— SOURCE MATERIAL —
_ _ _ _ _ _ _

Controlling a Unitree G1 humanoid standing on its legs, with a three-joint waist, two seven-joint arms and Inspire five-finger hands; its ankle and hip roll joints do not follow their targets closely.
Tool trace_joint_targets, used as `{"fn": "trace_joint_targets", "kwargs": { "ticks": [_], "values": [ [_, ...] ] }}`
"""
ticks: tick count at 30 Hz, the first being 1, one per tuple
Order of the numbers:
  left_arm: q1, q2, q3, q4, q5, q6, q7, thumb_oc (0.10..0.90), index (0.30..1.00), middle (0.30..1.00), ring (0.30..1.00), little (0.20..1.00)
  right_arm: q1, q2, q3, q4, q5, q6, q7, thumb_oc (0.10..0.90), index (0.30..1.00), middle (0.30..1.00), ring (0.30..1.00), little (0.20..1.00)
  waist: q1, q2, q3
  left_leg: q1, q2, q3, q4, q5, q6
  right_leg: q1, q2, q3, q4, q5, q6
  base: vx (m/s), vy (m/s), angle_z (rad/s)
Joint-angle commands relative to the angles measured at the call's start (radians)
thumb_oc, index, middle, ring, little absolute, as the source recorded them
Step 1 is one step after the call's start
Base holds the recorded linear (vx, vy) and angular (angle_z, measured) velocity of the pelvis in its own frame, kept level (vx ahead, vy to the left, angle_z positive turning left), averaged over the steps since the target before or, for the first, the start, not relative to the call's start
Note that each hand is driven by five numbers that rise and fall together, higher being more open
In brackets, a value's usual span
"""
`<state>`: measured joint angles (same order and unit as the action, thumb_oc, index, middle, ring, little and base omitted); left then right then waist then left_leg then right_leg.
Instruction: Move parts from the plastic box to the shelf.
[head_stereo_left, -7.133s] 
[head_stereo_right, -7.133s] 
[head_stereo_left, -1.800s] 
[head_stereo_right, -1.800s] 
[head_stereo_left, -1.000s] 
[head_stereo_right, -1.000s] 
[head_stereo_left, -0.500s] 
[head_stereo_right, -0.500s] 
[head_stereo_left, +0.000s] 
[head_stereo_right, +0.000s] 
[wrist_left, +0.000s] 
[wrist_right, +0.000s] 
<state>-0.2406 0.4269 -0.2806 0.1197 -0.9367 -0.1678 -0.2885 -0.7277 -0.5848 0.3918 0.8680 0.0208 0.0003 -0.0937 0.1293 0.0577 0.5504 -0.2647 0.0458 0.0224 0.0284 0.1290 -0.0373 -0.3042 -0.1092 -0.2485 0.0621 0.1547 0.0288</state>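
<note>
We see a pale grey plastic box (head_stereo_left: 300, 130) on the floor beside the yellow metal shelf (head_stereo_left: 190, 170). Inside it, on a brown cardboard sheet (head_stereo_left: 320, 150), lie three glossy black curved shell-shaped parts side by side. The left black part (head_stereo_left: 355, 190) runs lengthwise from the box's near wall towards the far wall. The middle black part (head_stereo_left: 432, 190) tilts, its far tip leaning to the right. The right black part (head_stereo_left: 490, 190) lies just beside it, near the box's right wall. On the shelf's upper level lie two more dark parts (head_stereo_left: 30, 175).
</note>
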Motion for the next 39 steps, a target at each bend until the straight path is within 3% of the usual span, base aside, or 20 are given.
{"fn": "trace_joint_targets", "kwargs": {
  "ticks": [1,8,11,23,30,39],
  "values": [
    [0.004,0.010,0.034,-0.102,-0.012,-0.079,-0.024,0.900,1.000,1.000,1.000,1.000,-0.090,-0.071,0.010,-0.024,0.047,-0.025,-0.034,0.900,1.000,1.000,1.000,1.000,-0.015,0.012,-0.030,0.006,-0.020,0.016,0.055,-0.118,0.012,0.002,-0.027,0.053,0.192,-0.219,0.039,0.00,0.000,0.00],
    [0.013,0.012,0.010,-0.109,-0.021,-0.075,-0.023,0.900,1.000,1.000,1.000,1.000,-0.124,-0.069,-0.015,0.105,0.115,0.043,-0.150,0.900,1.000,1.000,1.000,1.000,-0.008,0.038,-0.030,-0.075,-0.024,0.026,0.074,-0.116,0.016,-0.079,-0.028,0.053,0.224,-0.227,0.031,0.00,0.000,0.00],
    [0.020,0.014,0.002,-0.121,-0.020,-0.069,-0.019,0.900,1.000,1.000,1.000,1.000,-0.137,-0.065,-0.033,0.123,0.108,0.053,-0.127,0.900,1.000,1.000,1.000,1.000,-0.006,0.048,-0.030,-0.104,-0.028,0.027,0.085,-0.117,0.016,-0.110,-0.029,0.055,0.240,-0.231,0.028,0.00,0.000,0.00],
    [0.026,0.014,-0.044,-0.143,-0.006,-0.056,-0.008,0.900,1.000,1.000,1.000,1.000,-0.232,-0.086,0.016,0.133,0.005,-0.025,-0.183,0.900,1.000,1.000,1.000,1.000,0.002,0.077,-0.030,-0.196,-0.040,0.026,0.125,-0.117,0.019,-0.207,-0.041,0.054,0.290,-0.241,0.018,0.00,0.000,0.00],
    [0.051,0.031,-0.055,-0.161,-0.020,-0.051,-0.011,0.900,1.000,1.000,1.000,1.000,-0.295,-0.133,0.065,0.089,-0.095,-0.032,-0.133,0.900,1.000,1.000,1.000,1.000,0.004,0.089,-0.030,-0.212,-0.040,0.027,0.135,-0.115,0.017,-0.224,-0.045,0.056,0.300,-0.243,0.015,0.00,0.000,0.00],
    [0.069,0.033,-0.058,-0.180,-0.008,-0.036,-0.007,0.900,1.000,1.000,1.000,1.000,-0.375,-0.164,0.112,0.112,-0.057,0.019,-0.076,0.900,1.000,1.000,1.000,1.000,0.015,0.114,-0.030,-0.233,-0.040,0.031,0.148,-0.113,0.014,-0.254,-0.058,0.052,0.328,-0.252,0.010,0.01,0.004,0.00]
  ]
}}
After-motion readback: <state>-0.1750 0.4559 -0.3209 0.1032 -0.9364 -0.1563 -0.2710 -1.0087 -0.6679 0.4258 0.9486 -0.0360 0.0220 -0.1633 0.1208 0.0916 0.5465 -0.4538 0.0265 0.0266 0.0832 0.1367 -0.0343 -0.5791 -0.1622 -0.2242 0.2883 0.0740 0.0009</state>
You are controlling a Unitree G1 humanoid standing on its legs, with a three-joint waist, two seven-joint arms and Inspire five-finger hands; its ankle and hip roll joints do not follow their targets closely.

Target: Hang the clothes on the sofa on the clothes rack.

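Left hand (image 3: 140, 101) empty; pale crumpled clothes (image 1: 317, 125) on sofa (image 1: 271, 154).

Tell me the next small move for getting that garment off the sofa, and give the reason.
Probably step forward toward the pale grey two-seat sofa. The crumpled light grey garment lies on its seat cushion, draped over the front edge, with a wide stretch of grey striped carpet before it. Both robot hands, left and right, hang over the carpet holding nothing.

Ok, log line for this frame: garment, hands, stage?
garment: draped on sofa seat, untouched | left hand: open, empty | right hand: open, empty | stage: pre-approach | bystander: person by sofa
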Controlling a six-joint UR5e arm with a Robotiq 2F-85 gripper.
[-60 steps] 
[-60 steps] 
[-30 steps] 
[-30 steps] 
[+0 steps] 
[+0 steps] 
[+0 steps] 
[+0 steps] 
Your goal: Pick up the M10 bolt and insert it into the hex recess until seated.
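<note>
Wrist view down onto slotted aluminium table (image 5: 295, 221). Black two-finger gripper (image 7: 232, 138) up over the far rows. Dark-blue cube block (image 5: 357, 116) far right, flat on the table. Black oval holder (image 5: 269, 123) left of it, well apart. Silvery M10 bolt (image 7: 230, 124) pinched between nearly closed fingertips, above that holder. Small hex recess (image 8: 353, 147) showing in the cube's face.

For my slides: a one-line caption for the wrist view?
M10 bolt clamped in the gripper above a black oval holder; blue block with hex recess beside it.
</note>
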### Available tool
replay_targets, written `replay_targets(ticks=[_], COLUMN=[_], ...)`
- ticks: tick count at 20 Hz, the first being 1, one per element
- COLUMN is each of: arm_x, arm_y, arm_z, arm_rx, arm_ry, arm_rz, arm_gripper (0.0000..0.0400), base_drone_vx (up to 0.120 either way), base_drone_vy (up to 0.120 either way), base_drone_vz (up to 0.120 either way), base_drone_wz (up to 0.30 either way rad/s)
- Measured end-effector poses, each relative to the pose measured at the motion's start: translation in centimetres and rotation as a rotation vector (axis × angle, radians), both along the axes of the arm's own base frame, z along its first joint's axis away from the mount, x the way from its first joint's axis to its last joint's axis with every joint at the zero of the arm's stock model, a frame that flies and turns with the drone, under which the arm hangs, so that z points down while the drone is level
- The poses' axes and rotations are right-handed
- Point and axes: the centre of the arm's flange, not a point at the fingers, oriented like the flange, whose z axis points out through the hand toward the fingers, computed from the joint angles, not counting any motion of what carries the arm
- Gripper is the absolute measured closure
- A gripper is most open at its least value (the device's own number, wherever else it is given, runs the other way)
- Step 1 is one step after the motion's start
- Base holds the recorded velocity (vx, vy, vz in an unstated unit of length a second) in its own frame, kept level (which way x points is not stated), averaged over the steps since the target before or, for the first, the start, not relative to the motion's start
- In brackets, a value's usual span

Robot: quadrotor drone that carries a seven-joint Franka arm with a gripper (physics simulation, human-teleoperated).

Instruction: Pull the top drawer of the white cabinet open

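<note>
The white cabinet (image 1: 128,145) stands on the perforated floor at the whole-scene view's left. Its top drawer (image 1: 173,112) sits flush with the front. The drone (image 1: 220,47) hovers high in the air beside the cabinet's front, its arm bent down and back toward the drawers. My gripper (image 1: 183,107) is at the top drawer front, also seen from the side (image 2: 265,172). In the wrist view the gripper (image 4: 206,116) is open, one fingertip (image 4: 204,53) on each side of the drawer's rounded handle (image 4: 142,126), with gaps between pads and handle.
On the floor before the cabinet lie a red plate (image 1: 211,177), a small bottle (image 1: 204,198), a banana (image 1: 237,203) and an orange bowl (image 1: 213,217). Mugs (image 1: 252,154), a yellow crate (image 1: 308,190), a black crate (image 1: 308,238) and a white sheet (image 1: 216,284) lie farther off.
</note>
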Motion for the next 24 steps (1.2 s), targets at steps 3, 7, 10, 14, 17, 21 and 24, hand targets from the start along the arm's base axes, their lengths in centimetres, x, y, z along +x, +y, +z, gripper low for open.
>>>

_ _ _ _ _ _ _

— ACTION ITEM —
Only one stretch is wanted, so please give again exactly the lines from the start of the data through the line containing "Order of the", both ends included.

— EXERCISE ANSWER —
Controlling a Unitree G1 humanoid standing on its legs, with a three-joint waist, two seven-joint arms and Inspire five-finger hands; its ankle and hip roll joints do not follow their targets closely.
Tool trace_joint_targets, used as `{"fn": "trace_joint_targets", "kwargs": { "ticks": [_], "values": [ [_, ...] ] }}`
"""
ticks: tick count at 30 Hz, the first being 1, one per tuple
Order of the numbers:

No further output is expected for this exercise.